## DIRECTIONS FOR THIS TASK
Only an exact, line-for-line copy of the data will serve as the answer.
————
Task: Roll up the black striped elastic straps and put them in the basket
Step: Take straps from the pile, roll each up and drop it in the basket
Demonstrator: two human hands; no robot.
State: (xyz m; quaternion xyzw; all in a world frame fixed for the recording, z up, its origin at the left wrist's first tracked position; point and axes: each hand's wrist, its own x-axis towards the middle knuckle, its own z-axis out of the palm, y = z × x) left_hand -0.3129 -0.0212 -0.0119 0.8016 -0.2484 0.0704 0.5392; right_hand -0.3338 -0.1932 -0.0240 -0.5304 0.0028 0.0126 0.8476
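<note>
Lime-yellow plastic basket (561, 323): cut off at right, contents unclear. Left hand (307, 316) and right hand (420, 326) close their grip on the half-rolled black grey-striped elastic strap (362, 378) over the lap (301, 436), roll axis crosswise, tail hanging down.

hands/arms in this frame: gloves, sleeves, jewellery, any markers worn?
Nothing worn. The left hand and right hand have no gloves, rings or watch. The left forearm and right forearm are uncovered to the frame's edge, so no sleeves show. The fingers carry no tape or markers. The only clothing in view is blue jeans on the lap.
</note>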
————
## TASK RESULT
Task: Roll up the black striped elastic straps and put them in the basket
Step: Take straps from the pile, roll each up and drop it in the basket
Demonstrator: two human hands; no robot.
State: (xyz m; quaternion xyzw; all in a world frame fixed for the recording, z up, its origin at the left wrist's first tracked position; point and axes: each hand's wrist, its own x-axis towards the middle knuckle, its own z-axis out of the palm, y = z × x) left_hand -0.3129 -0.0212 -0.0119 0.8016 -0.2484 0.0704 0.5392; right_hand -0.3338 -0.1932 -0.0240 -0.5304 0.0028 0.0126 0.8476
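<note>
Lime-yellow plastic basket (561, 323): cut off at right, contents unclear. Left hand (307, 316) and right hand (420, 326) close their grip on the half-rolled black grey-striped elastic strap (362, 378) over the lap (301, 436), roll axis crosswise, tail hanging down.

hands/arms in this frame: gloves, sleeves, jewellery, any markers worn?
Nothing worn. The left hand and right hand have no gloves, rings or watch. The left forearm and right forearm are uncovered to the frame's edge, so no sleeves show. The fingers carry no tape or markers. The only clothing in view is blue jeans on the lap.
</note>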

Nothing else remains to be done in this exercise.